A good system would let me switch on a new system/pc and it would automatically share all it's resources (storage, ram, cpu, I/O) with a defined cluster of other systems/PCs.

It's not entirely hopeless though: things like AFS, various distributed shared memory systems with a good API, task and process migration and so on have been around for quite some time.

The /. summary of TFA is almost exquisitely bad. It's not Window or Linux that's not ready for multicore (as both have supported multi-processor machines for on the order of a decade or more), but rather the userspace applications that aren't ready. The reason is simple: Parallel programming is rather hard, and historically most ISVs have haven't wanted to invest in it because they could rely on the processors getting faster every year or two... but no longer.

One area where I disagree with TFA is the claimed paucity of programming models and tools. Virtually every OS out there supports some kind of concurrent programming model, and often more than one depending on what language is used -- pthreads, Win32 threads, Java threads, OpenMP, MPI or Global Arrays on the high end, etc. Most debuggers (even gdb) also support debugging threaded programs, and if those don't have enough heft, there's always Totalview. The problem is that most ISVs have studiously avoided using any of these except when given no other choice.

--t

OpenMP makes it simple to write code that takes advantage of multiple threads, and it's supported by gcc 4.x, Visual Studio (just not the Express editions I think), and other compilers.

then you want OpenMP bindings. Its simple (though, obviously, not as flexible and all-encompassing as writing everything yourself). eg, if you want to run a for loop using multiple threads you do:

#pragma omp parallel for
for (i=0;i < 10;i++)
{
//do something
}
return 0;

pretty easy. There are limitations - no sleep constructs for example, but that's because its designed to process stuff in parallel, not be a theading library.

Its even available by default in MS VC2005 (you do need to enable it with the /omp compiler flag) even if MS doesn't bother advertising it.

Just use OpenMP. Makes optimizing a program for parallel execution very easy.

1) Yes.
2) Maybe.
3) Yes.

My experience is with openMP http://www.openmp.org/ and MPI http://en.wikipedia.org/wiki/Message_Passing_Interface -- these have been used successfully for a number of years for large scale scientific computing. By large scale, I mean in the region of 100s -> 1000s of processors. (They also work well on desktop machines with multiple cores and/or several CPUs). MPI and openMP are reasonably straightforward to use, although getting your head around parallel programming takes a fair bit of effort at first...

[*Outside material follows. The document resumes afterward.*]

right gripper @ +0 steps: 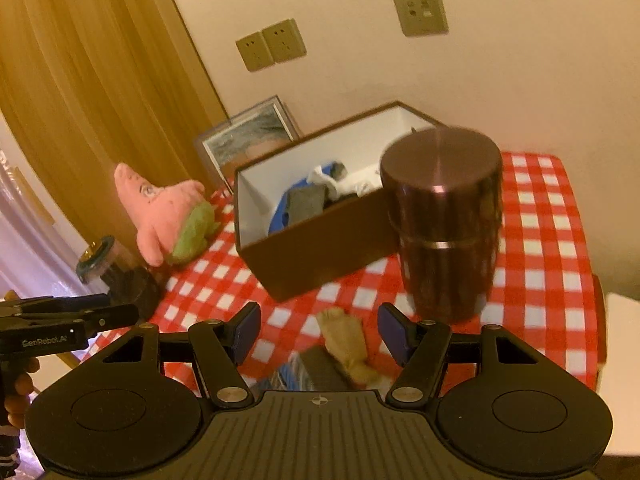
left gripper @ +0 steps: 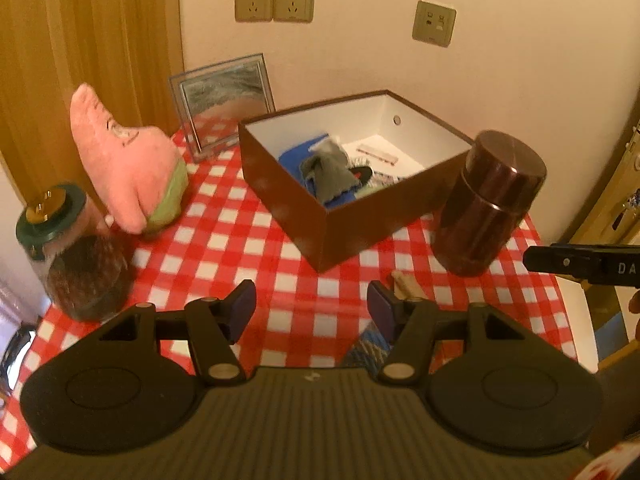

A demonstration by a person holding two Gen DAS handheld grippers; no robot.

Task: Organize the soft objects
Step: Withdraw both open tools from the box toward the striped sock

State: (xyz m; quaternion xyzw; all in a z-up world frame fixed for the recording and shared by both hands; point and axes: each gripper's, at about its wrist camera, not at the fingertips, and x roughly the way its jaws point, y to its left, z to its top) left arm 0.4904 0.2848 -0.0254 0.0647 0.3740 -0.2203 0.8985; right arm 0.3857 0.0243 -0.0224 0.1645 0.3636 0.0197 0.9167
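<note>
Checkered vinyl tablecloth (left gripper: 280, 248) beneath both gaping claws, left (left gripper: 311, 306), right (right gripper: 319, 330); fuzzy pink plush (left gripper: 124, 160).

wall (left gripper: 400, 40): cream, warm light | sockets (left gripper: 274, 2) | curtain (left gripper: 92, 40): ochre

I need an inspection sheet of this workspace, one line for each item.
Surface: red-white checked tablecloth.
Job's things: pink star plush standing left; brown box holding grey and blue cloths; beige sock and striped cloth lying near.
Clutter: brown canister, lidded jar, picture frame.
Grippers: left hand-held gripper open; right hand-held gripper open.
Cables: nothing seen.
Surroundings: wall sockets, wooden door.
</note>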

4 core CPU has no use at homes unless you are content creator. I'm software engineer, I don't think that any of my colleagues I work with knows how to write app that will take advantage of 2 cores; let alone 4.

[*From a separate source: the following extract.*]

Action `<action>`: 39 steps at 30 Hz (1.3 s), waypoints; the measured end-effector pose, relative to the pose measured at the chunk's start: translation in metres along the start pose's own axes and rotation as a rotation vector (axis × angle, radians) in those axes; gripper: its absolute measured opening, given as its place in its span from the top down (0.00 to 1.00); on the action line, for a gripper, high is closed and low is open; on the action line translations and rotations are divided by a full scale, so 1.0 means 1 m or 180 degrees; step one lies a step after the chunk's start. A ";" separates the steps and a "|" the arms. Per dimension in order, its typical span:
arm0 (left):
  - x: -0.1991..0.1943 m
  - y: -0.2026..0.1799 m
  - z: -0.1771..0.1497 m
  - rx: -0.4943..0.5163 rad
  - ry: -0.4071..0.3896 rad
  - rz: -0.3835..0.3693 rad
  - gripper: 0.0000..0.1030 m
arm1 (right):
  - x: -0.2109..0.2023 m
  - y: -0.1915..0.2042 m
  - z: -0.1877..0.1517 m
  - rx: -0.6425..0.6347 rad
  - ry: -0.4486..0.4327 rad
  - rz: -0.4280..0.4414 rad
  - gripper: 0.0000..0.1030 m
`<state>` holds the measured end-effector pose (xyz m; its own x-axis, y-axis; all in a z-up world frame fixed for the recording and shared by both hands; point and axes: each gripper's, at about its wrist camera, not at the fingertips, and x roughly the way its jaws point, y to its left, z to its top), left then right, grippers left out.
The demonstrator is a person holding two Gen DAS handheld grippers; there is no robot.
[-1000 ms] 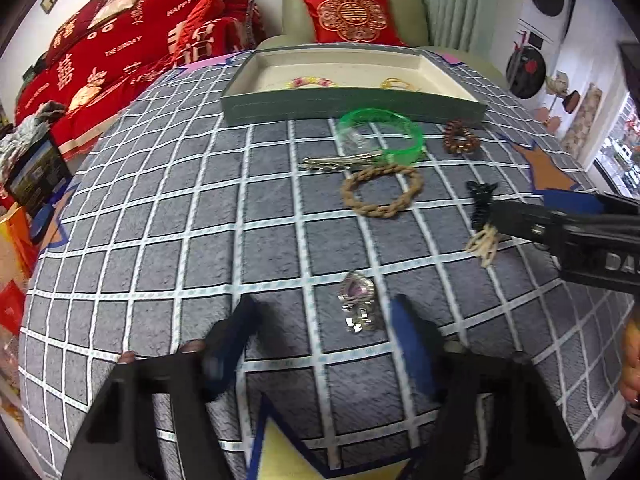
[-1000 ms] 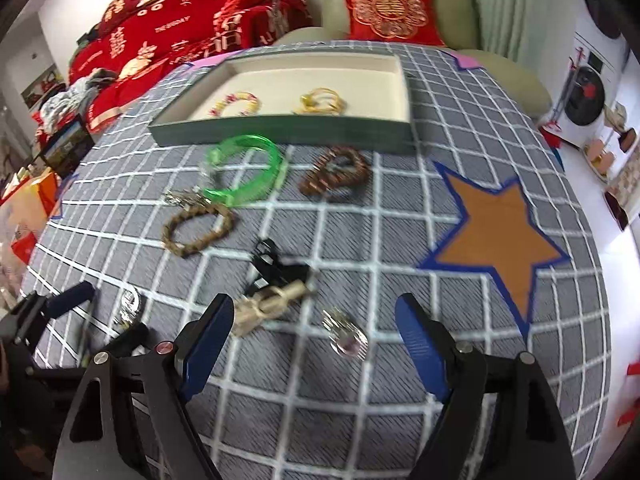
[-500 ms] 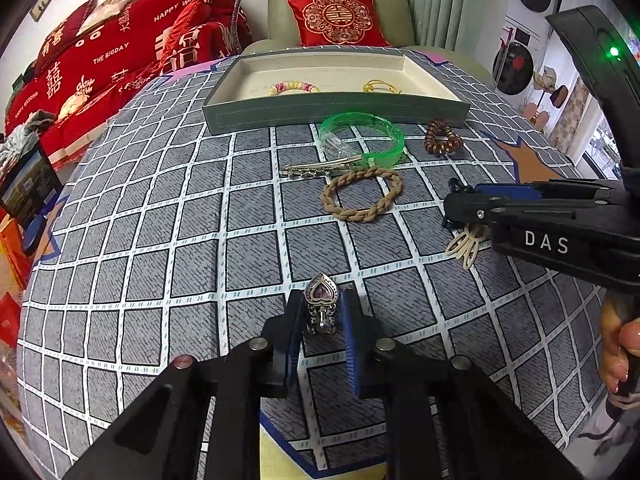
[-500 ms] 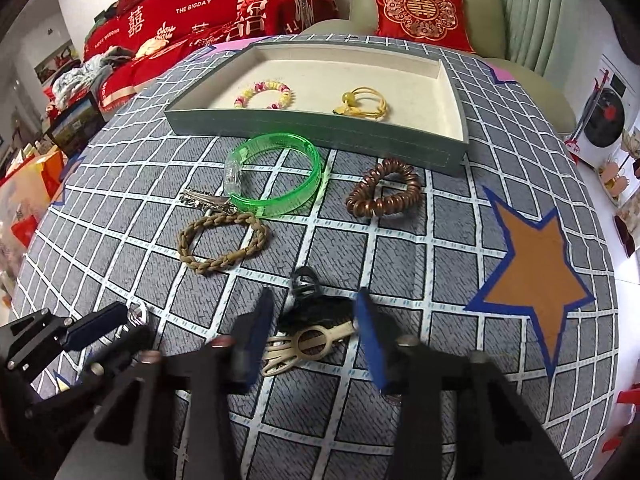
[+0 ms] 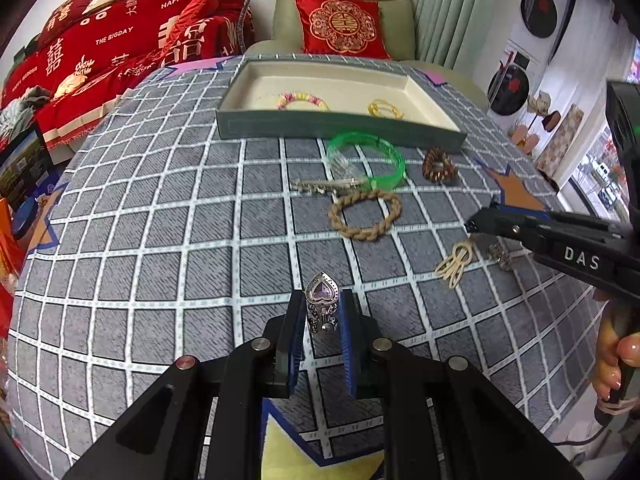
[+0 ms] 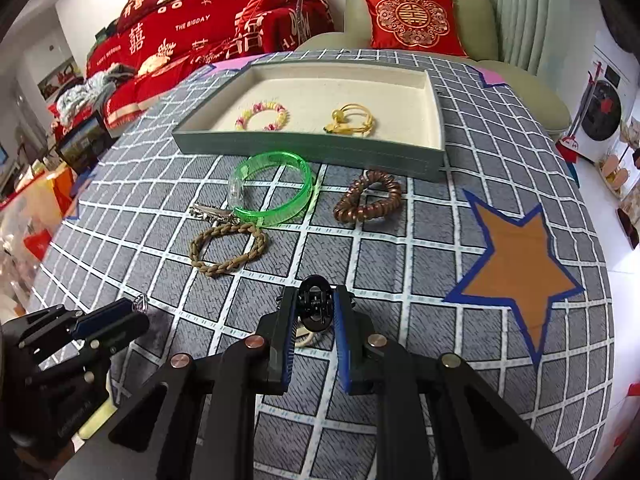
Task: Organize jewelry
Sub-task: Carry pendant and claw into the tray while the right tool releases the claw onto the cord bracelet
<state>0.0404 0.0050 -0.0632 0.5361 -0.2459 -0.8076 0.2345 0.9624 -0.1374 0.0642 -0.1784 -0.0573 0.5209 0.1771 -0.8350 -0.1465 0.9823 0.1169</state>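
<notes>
Both hand-held grippers just clamped: L [image 5: 322, 312] grasping ring [image 5: 322, 300], R [image 6: 316, 312] closing on black clip [image 6: 315, 307], next lift both to tray [image 6: 312, 148].

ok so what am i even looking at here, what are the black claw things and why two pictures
The black claws are hand-held grippers, one in each of a person's hands; no robot arm is here. Each carries a wide-angle camera looking along its fingers, so one picture comes from the left gripper and one from the right gripper.

On the grey checked cloth lie a green bangle, a braided bracelet, a brown coil tie and a silver clip. The tray behind holds a bead bracelet and a gold piece.

The left gripper pinches a ring with a purple heart stone. The right gripper's jaws are closing on a black clip.
</notes>
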 end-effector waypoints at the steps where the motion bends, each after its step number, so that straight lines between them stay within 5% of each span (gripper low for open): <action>1: -0.003 0.000 0.002 -0.0003 -0.0016 -0.0010 0.73 | -0.005 -0.002 0.001 0.0023 -0.0018 0.0022 0.82; 19: -0.086 -0.006 0.077 0.0310 -0.0576 -0.0133 0.73 | -0.095 -0.010 0.059 0.0183 -0.0545 0.0296 0.82; 26: -0.100 -0.001 0.129 0.0422 -0.0751 -0.0041 0.73 | -0.117 -0.006 0.107 0.0113 -0.0672 0.0304 0.82; 32: -0.086 0.002 0.183 0.0426 -0.0797 0.0011 0.73 | -0.118 -0.009 0.156 0.0168 -0.0733 0.0351 0.82; 39: -0.011 0.012 0.219 0.0327 -0.0662 0.0191 0.73 | -0.063 -0.019 0.188 0.0181 -0.0624 0.0180 0.82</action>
<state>0.2146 -0.0055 0.0698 0.7045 -0.2175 -0.6755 0.2728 0.9617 -0.0251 0.1922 -0.1969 0.0946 0.6678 0.2351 -0.7063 -0.1353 0.9714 0.1954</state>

Well, fortunately, some of this software has already been written just for you and your colleagues. Check out make(1) manual page — look for the -j option...

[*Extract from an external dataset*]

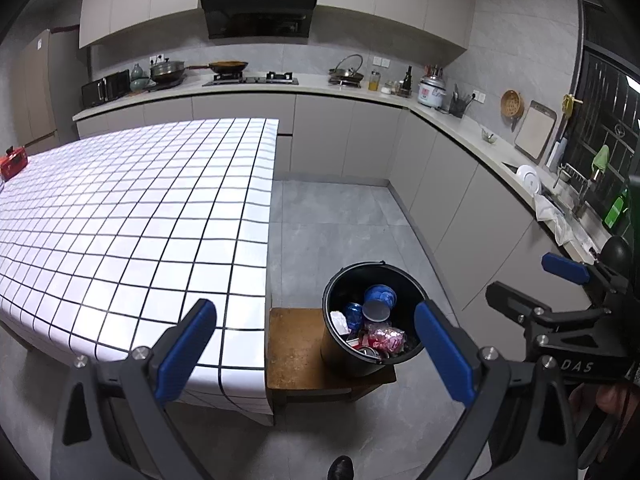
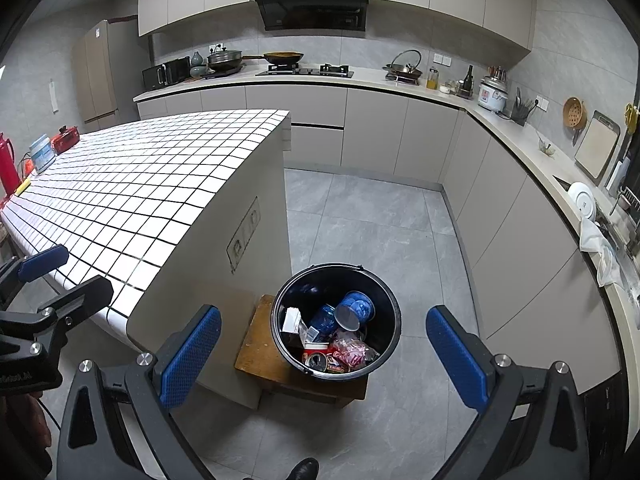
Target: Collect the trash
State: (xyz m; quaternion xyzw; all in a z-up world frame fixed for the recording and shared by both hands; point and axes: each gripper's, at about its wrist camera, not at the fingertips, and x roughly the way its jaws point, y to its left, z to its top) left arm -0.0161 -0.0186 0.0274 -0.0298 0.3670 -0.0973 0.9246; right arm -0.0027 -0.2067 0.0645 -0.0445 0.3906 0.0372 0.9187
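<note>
Blue pads stood wide apart on both tools: the left gripper (image 1: 316,344) and the right gripper (image 2: 324,354) were both spread and held nothing. A dark shoe tip (image 2: 305,469) showed at the bottom edge of the right view.

Just past the fingers, the black bin (image 2: 394,312) stood on a small wooden stool (image 2: 256,350), beside the near corner of the table (image 1: 132,216). Inside the bin lay the collected trash: a blue cup (image 2: 356,310) on its side, a blue bottle (image 2: 324,320), a white carton (image 2: 291,320), a pink wrapper (image 2: 352,350) and a can (image 2: 318,360). The bin looked about half full.

Farther on, the white tiled top of the table was bare over its near and middle part. Only at its far left edge stood some things: a red flask (image 2: 7,164), a small box (image 2: 42,156) and a red case (image 2: 66,138). I could not tell if these were trash; they looked like household items.

My judgement was that the task was almost or fully done, since no loose trash showed on the table or the floor (image 2: 360,216).
</note>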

And no, it is not only for software engineering either. Every time I come back from vacation, I use make to convert my digital pictures from the lossless "raw" format of the camera to the lower resolution JPEG for the web-pages. Having four CPUs makes that process four times faster. Great idea, uhm?..

Your colleagues may be doofusen, but people, who will finally bring us reliable speech-generation and parsing (as an example) will certainly be smart enough to take full advantage of the multiple processors.

Meanwhile, you can schedule a meeting to discuss using OpenMP in your company's software... Compilers (including Visual Studio's and gcc) have been supporting this standard for some years now.

This is so not true. Have you ever heard of OpenMP? It lets you trivially parallelize any for loops in your program (i.e. let each CPU handle a point in the loops. It is embarrassingly easy to implement. How would it benefit the user? Umm, how about searching your terabytes of images with face recognition software that will soon become available? How about all your photoshop processing, or for finance nuts, or updating your gigabytes of spreadsheet data? Those all run on for loops, you can bet.

Sorry? You don't use C or C++? Everything you've written is in Java/.NET and takes 2 seconds just to bring up a window on a modern CPU? Then maybe it's time to stop dissing lower level languages.

This is also a huge reason for GNOME to stay written in C like it sensibly is and stop talking to the devil/courting Mono.

An important new feature of GCC 4.2 is its support of OpenMP. In this age of multi-core CPU, this is a must. It's even supported in MS Visual Studio 2005. OpenMP is the way to go IMHO, if you don't know yet what it is, you've got to check it out...

A lot of efforts are being done to simplify the parallel programming, both on micro scale and component scale. Just look through lambda-the-ultimate archives. Micro scale is mostly invisible to application programmers, and it is mostly done by compilers when they use SSE and friends, one of notable efforts of making it more explicit is OpenMP. On component scale, most of them are based on the message passing concurrency model (after you grok it, it is really really simple). The best effort that I have seen from point of view of usability is E programming language. I tried to clone its core ideas in my pet project AsyncObjects Framework, but usability is less than E's one because of the framework clutter.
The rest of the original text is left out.